━━━ Data shown

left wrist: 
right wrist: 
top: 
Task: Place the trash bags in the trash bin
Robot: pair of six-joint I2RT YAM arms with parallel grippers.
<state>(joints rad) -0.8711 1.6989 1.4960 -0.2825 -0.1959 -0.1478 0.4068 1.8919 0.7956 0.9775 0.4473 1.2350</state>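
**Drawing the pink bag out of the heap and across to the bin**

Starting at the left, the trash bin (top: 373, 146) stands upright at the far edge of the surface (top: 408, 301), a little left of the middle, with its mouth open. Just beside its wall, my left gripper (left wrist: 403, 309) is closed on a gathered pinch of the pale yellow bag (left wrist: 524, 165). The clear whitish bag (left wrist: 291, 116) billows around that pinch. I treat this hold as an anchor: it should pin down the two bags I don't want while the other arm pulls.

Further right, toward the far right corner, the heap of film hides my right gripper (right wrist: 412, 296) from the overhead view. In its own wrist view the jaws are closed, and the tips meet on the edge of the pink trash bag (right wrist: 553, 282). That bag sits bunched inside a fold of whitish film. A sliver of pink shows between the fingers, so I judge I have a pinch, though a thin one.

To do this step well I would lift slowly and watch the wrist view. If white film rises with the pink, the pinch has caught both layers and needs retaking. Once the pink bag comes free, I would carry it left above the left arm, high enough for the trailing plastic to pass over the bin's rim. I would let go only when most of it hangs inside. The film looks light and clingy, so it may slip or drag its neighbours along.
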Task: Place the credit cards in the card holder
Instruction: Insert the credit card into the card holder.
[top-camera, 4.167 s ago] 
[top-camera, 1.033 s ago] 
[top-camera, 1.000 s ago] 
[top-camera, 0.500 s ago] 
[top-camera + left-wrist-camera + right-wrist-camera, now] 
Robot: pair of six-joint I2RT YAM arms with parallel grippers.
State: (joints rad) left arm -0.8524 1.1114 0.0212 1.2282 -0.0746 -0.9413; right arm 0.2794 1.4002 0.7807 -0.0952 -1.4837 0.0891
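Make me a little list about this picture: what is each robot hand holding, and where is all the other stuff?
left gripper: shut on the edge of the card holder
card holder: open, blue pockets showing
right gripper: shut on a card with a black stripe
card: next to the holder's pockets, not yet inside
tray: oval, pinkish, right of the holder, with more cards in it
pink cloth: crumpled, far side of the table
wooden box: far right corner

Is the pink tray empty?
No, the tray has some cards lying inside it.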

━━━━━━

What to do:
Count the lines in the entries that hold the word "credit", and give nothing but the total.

Output below:
2